A shipbuilder loses everything in an attack by the Vikings and he is the young man who will remain at the center of the story, catch the eye of a French noblewoman, and have a chance at happily ever after. Whether you read this first or last, it’s truly a wonderful book.
Sexual Violence and Realism
The Kingsbridge novels address sexual violence in a way that is pretty accurate. Of course every woman is described as having amazing breasts. The author is male, and most males do find breasts amazing, so we can forgive this. I felt that Follett accurately captured the helpless situation that women of all stations were in at the time, and does this well through all of the Kingsbridge books. For example, one of the characters is repeatedly raped by her drunken Father-in-law, a nobleman. She struggles internally with the knowledge that she can do nothing, and if she speaks up, she may end up sentenced to death. Follett researches the attitudes of the day extremely well; before anyone considered women as normal mammals without magic sex witch powers it was believed that women couldn’t control their sexual urges and that they only became pregnant if they enjoyed the sex. It seems absurd now, but ancient beliefs closely tied with religion and the church were hard to dispel, and there weren’t many scientists studying orgasms and pregnancy five hundred years ago.

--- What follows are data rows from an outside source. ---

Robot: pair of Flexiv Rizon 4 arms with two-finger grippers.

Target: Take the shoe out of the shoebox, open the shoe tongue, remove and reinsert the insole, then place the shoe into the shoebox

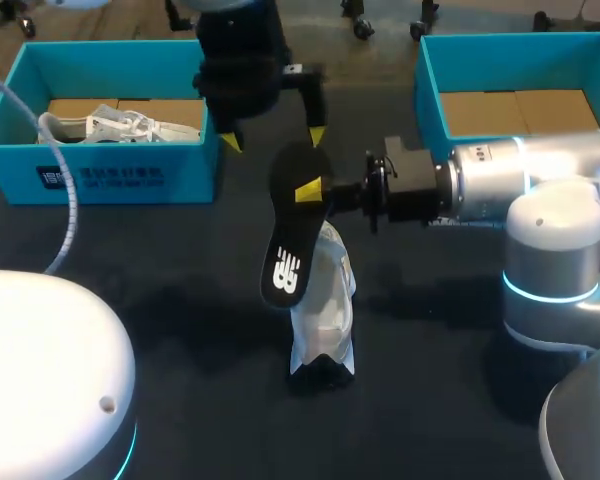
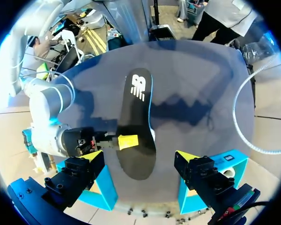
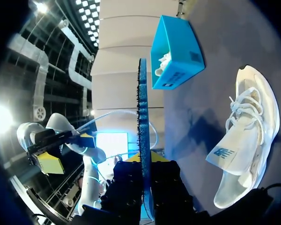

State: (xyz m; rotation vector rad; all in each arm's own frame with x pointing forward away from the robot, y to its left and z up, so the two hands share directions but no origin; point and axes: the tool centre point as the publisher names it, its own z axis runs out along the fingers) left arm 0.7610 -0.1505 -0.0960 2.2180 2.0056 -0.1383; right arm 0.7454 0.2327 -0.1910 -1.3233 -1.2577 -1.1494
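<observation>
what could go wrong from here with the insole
The right gripper pinches the insole near one end, so its long free end could sag or slip out. The white shoe lies unheld on the table; pushing the insole in may shove it. The open left gripper hangs close and could clip the insole.

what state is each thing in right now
shoe: on the table
insole: out of the shoe, held up above it
right end effector: shut on insole
left end effector: open, over the insole
left box: open, other shoe inside
right box: open
</observation>
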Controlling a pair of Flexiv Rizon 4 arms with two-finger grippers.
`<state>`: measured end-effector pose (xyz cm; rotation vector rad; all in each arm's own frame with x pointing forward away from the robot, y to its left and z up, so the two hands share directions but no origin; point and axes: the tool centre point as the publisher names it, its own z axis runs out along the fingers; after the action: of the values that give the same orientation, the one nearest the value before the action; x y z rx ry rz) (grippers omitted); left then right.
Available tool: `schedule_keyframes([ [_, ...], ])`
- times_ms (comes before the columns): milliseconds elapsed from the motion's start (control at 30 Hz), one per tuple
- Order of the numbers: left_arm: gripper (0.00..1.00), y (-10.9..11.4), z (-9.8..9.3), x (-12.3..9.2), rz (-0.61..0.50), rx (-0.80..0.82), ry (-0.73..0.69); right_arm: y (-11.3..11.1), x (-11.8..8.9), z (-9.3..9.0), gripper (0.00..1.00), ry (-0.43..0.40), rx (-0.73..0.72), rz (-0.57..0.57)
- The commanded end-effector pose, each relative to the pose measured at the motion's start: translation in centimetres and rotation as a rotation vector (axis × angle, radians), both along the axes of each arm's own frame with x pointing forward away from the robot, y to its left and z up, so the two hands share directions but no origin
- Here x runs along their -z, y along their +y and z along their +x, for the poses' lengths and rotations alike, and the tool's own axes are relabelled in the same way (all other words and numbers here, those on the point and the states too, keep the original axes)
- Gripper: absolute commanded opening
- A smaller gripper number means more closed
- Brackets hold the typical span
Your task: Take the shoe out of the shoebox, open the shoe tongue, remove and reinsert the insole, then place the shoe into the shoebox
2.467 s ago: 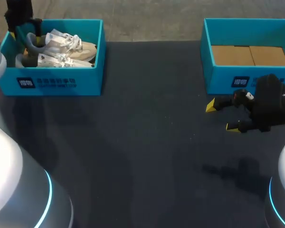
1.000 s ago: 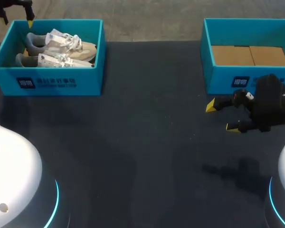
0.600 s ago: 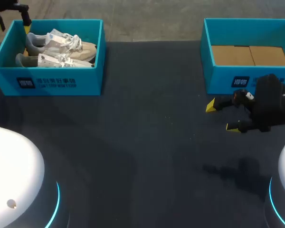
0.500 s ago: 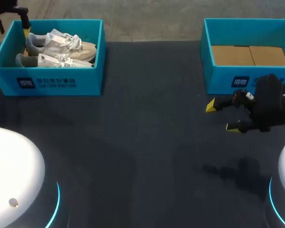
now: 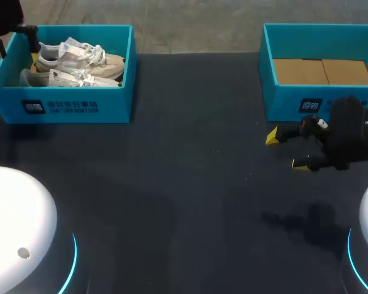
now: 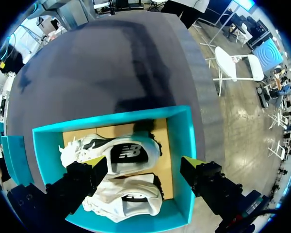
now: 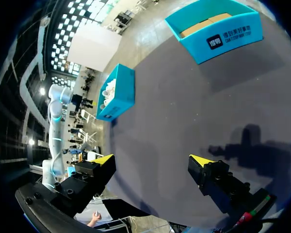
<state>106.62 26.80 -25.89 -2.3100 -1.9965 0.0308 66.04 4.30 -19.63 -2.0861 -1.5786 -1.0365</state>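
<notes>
The teal shoebox [image 5: 67, 105] stands at the table's far left and holds a pair of white and beige sneakers [image 5: 80, 61]. My left gripper [image 5: 15, 44] hangs open over the box's left end. In the left wrist view, my left gripper [image 6: 144, 163] is open above the box [image 6: 182, 141]. One fingertip is over the upper sneaker [image 6: 123, 151] and the other is over the box's wall. The second sneaker [image 6: 131, 196] lies beside the first. My right gripper [image 5: 286, 150] is open, low over the table at the right, holding nothing [image 7: 152, 160].
A second teal box [image 5: 322, 101] with a brown cardboard bottom stands at the far right, just behind my right gripper. It also shows in the right wrist view [image 7: 218, 36], across the dark table [image 5: 190, 184] from the shoebox [image 7: 121, 92].
My left gripper has come down and slightly right, from above the box's far left corner to its left end. The right arm has stayed still.
</notes>
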Motion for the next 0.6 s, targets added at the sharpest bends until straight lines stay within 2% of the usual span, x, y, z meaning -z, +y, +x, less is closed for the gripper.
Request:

For those of us raised in other countries, these novels really bring English history to life. Instead of learning names of kings or wars, reading how the changes in government and law affected the common people brings history to life and gives the reader an understanding of the past that is much more impactful than traditional classroom format. I’d recommend these books as a supplement to anyone studying English history. I wish there were more writers like Follett and we could read stories like this from cultures and countries all over the world. I learned more history from these books than I learned in my entire undergraduate education. Of course, my undergraduate education was in Texas, where I had a total of four years of Texas history and only two of world history. Later, I minored in American History, and these books even really illuminated the circumstances that led Puritans to flee to the new world.

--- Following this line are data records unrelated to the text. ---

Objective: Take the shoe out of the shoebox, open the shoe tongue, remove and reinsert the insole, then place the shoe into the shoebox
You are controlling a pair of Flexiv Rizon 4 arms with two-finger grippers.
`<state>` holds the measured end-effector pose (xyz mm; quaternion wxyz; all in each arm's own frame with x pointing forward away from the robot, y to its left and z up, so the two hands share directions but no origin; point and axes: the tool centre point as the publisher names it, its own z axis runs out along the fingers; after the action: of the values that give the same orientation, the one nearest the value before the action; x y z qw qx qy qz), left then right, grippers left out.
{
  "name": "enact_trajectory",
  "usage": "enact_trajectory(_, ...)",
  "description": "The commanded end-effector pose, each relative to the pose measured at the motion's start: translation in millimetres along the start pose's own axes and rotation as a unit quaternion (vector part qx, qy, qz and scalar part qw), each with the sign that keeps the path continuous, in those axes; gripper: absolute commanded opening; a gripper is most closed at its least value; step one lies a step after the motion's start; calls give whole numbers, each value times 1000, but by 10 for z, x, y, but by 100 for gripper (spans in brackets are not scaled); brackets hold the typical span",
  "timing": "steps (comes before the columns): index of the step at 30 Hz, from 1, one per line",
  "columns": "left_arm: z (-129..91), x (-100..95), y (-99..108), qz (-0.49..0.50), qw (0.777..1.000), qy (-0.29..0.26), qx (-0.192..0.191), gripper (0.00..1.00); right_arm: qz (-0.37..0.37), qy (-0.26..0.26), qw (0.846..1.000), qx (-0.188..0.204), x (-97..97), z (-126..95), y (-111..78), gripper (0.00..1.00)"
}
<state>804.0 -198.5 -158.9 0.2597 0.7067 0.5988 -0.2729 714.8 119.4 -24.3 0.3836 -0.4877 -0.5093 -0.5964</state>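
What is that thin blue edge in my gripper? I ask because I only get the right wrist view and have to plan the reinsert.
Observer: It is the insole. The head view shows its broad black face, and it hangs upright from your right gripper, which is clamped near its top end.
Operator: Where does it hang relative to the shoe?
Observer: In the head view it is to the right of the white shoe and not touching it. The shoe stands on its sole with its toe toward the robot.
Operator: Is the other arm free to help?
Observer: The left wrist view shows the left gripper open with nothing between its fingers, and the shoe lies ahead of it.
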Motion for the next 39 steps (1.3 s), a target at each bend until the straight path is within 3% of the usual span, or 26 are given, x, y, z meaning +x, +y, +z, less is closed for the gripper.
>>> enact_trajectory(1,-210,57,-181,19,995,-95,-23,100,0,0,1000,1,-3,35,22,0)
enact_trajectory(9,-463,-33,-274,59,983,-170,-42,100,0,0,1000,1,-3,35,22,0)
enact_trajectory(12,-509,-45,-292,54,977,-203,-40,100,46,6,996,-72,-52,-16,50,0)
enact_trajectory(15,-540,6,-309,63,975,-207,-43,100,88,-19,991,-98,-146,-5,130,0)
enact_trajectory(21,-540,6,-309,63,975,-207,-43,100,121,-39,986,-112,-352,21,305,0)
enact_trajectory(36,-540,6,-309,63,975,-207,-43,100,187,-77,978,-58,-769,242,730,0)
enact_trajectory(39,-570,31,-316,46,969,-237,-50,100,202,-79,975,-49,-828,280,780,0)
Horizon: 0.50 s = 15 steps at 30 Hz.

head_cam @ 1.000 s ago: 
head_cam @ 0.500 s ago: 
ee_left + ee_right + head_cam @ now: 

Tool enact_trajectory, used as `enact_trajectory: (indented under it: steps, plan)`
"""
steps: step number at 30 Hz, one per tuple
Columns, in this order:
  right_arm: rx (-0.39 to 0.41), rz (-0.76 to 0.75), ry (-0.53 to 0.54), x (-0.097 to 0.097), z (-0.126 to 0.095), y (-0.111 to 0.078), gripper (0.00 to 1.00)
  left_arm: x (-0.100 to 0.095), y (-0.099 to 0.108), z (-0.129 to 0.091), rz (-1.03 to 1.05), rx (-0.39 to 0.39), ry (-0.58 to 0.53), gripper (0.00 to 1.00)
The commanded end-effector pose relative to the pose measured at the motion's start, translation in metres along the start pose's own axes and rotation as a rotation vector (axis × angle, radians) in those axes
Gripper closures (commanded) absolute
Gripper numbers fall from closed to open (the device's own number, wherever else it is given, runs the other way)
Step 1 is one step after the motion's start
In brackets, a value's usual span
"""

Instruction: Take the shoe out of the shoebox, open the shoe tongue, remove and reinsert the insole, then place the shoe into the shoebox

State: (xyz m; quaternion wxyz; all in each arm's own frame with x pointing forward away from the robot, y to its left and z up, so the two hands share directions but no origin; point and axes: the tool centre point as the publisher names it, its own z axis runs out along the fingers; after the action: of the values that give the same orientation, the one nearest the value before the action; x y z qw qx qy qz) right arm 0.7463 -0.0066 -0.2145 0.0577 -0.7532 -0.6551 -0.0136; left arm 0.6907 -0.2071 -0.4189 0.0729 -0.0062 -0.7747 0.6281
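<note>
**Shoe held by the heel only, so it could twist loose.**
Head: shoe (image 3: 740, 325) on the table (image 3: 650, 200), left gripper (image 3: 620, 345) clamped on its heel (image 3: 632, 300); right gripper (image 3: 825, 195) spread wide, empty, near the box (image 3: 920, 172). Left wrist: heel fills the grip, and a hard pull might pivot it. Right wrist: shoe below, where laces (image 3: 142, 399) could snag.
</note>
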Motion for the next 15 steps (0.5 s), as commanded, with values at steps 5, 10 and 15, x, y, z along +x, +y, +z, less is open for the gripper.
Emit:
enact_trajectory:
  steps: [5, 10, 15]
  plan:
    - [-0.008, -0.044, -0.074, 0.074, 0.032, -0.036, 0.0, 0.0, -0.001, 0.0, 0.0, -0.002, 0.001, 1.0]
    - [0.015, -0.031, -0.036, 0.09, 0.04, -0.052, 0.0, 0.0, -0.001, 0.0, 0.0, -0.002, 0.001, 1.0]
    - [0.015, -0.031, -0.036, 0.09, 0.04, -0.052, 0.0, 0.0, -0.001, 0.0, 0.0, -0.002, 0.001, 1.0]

What Order Should the Kingsbridge Series be Read?
The Kingsbridge books can be read in any order. I’m going to present them to you in two ways: Published and Chronological. They were published out of chronological order, with the prequel coming after three books in the series are published.

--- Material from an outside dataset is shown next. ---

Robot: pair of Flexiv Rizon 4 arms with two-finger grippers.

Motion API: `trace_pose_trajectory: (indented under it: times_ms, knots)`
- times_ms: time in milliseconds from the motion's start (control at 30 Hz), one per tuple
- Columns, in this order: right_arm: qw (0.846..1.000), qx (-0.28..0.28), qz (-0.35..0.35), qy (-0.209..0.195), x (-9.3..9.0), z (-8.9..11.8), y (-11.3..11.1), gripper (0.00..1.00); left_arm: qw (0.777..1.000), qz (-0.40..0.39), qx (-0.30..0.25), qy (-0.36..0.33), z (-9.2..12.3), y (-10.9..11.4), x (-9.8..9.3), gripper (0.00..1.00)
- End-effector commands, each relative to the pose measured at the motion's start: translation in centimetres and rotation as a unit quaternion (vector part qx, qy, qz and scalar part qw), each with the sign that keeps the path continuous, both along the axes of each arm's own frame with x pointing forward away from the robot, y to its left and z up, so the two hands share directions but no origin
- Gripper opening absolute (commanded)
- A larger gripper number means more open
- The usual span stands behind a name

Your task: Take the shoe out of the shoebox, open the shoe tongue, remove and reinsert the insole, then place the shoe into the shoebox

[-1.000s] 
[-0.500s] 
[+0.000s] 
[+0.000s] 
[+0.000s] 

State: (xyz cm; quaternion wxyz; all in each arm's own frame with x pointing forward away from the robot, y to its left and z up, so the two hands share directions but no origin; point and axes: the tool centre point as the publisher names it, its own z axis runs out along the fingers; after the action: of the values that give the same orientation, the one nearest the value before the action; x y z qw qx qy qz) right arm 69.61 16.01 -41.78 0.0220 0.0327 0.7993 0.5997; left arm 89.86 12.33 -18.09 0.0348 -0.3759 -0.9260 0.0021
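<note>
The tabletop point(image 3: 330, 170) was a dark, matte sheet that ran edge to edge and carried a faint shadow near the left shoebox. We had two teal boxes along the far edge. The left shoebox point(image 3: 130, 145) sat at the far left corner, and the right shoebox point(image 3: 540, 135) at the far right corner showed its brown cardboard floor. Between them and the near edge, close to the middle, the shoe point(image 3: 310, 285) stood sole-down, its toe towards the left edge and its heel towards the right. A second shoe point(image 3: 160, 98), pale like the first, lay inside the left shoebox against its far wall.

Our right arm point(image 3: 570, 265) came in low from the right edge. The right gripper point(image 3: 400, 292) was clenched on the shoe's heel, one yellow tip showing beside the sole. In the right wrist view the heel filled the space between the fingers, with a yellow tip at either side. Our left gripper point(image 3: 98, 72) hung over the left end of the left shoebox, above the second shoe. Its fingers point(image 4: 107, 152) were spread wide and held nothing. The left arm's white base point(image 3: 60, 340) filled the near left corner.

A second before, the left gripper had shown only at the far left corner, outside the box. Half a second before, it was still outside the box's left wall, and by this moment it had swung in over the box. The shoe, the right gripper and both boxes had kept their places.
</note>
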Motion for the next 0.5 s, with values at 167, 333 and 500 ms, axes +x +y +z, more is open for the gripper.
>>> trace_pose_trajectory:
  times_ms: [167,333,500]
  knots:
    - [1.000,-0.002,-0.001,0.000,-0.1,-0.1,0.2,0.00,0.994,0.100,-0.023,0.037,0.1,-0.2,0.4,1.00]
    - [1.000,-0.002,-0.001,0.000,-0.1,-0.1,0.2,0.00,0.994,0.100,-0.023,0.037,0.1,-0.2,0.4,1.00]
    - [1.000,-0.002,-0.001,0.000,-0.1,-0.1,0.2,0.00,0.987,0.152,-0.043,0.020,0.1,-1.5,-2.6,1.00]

Kingsbridge Series in Publication Order:
- Pillars of the Earth
- World Without End
- Column of Fire
- The Evening and the Morning
Kingsbridge Series in Chronological Order:
- The Evening and the Morning
- Pillars of the Earth
- World Without End
- Column of Fire
I’m not sure that I’d read in chronological order if I knew what I know now. I really enjoyed having read the later books and then get a look into the world before Prior Phillip was born. Someday, if I decide to give these another read, I’ll start with Pillars of the Earth again, I think. It’s the true introduction to Kingsbridge and is simply remarkable.
The Kingsbridge Series on Audio
All four of the Kingsbridge novels are narrated by John Lee. He’s an incredible voice actor who brings these stories alive. I listened to all of the books except for Column of Fire; and I’d recommend that anyone who isn’t sure if they’d enjoy these books to look for the audiobook from their local library. It takes a five-star book to a whole new level. When I was listening to these novels, I wanted my headphones on all the time. They’re very long audiobooks, obviously, and for a week or so I’d be digging for any waking moment I could find to listen to a little more. Lee switches between character voices so easily that you forget you’re listening to one man. He’s incredibly talented and it is a privilege to have been able to listen to so many hours of his work.